Recent solo exhibitions include Annie Morris, Château La Coste, Provence, France, 2022; Annie Morris: Where a Happy Thing Falls, Weston Gallery, Yorkshire Sculpture Park, UK, 2021; Annie Morris, Timothy Taylor, London, UK, 2020; Annie Morris: Diaries (online), Timothy Taylor, London, UK, 2019; and Annie Morris: Solo Exhibition, Timothy Taylor, New York, NY, USA, 2019.

 

 

About Idris Khan

Drawing inspiration from the history of art and music as well as key philosophical and theological texts, Idris Khan investigates memory, creativity and the layering of experience. Khan’s works – in media including sculpture, painting and photography – rely on a continuous process of creation and erasure, or the adding of new layers while retaining traces of what has gone before. He is well known for his large-scale works in which techniques of layering are used to arrive at what might be considered the essence of an image, and to create something entirely new through repetition and superimposition.

Born in 1978, Idris Khan lives and works in London, United Kingdom.

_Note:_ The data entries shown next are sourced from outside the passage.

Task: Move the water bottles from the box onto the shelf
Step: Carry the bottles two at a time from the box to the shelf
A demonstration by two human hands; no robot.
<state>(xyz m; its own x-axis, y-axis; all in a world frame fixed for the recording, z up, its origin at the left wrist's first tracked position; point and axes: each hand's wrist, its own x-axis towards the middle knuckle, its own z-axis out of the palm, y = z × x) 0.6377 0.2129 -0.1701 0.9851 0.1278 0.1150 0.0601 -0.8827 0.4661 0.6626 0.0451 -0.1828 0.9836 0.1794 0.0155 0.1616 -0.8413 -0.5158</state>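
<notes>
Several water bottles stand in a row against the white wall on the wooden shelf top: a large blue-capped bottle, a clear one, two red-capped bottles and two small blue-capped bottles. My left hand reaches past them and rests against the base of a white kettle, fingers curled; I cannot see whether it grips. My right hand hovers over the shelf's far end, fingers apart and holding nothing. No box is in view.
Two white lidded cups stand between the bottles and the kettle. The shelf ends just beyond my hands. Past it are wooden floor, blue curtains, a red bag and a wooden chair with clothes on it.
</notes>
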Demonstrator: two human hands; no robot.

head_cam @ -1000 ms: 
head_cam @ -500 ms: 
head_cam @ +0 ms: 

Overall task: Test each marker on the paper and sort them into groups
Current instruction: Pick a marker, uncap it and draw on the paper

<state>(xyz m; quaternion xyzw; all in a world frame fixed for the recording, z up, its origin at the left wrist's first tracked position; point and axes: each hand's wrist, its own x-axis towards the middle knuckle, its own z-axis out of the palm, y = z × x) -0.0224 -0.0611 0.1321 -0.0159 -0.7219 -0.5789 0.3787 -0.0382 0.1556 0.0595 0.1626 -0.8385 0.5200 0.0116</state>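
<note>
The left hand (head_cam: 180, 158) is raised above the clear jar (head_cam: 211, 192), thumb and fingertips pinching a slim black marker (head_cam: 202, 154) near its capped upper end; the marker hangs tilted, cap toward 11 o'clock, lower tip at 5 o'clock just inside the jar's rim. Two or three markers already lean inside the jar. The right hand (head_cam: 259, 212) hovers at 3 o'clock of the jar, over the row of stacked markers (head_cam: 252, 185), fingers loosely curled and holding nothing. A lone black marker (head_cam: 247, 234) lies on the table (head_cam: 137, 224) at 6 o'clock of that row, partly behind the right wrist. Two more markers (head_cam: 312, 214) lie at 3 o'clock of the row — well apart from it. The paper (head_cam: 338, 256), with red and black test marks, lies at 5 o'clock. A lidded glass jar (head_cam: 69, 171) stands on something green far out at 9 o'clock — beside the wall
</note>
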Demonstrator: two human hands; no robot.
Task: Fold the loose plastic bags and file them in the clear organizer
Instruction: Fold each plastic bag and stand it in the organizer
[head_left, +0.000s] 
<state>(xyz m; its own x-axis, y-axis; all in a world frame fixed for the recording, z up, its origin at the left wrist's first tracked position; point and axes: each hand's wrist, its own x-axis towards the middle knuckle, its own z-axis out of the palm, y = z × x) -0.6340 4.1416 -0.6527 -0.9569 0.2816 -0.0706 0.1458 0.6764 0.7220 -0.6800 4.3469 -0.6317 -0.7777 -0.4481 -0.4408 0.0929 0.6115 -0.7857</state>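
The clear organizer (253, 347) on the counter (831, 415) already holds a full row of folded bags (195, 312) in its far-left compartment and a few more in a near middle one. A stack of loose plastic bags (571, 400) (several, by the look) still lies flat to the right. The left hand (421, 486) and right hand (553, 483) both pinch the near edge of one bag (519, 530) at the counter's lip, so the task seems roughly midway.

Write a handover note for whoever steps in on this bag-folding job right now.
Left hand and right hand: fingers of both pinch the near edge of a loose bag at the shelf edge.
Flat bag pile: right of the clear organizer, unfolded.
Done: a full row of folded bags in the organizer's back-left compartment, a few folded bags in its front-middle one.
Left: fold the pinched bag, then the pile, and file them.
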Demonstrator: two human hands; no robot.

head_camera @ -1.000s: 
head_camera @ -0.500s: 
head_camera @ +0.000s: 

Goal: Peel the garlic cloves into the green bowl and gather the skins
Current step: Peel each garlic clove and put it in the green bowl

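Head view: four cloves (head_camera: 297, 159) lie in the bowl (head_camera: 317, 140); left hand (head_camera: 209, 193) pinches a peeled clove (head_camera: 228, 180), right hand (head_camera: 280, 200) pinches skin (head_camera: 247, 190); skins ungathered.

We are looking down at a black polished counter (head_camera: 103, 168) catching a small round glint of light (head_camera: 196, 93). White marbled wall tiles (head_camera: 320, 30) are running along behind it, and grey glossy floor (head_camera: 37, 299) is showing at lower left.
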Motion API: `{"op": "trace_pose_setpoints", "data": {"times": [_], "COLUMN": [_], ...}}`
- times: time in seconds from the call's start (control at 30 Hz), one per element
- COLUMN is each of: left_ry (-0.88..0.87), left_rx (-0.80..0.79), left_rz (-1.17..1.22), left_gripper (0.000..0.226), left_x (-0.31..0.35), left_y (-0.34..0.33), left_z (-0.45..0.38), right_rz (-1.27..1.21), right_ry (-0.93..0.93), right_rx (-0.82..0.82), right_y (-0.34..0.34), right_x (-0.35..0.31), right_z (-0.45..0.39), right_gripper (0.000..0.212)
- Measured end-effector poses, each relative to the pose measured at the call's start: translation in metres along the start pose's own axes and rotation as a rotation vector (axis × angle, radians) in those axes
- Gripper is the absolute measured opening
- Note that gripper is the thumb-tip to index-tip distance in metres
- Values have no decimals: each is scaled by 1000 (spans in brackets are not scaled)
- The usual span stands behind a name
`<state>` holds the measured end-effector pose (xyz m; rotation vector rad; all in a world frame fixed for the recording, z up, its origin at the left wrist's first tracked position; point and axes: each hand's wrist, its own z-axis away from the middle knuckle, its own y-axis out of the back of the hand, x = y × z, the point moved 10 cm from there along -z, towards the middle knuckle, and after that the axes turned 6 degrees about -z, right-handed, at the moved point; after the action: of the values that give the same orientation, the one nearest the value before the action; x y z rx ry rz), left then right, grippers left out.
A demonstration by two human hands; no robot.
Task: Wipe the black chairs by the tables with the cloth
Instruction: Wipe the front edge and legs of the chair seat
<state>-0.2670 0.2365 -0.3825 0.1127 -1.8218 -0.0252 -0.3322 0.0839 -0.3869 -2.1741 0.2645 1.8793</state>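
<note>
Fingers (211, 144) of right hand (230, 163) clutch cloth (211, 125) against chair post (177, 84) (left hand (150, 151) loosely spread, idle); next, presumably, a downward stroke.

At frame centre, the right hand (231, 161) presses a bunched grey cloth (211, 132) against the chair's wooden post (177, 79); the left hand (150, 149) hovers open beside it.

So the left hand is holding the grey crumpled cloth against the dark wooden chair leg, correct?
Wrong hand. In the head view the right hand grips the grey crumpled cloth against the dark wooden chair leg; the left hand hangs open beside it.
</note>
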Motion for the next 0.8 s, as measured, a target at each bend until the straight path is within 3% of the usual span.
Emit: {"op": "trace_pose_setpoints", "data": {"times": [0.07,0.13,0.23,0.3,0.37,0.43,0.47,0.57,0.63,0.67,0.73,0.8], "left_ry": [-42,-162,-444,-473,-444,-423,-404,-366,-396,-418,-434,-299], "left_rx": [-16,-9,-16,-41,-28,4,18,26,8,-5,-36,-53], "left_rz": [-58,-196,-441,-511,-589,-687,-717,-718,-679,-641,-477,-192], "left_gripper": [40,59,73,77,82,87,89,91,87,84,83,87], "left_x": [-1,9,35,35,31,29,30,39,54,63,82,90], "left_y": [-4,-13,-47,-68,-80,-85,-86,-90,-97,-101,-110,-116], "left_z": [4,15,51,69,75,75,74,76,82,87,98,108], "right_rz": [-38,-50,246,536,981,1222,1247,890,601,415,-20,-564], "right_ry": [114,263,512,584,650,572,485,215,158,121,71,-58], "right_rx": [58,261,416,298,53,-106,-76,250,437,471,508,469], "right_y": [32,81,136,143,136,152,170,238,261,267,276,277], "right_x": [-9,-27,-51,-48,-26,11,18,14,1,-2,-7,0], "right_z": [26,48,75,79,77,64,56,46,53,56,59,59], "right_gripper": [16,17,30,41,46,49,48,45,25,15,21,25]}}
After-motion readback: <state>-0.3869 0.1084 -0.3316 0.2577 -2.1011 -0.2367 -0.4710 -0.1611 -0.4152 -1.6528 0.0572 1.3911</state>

His work is in the permanent collections of many institutions worldwide including, LACMA, Los Angeles, Albright Knox Museum, The British Museum, London; the National Gallery of Art, Washington, D.C; the San Francisco Museum of Modern Art; the Solomon R. Guggenheim Museum, New York; the Tel Aviv Museum of Art, Israel; the Art Gallery of New South Wales, Sydney, Australia; the Philadelphia Museum of Art; the de Young Museum, San Francisco; and the Centre Georges Pompidou, Paris, France.

Khan has been the subject of major solo exhibitions at international museums including The New Art Gallery Walsall, Walsall, United Kingdom; the Whitworth Gallery, the University of Manchester, United Kingdom; Gothenburg Konsthall, Sweden; the Museum of Contemporary Canadian Art, Toronto, Canada; Kunsthaus Murz, Mürzzuschlag, Austria and K20, Dusseldorf, Germany. Idris Khan’s design for Abu Dhabi’s memorial park, Wahat Al Karama was awarded the 2017 American Architecture Prize. He was appointed an OBE for services to Art in the 2017 Queen’s Birthday Honours List.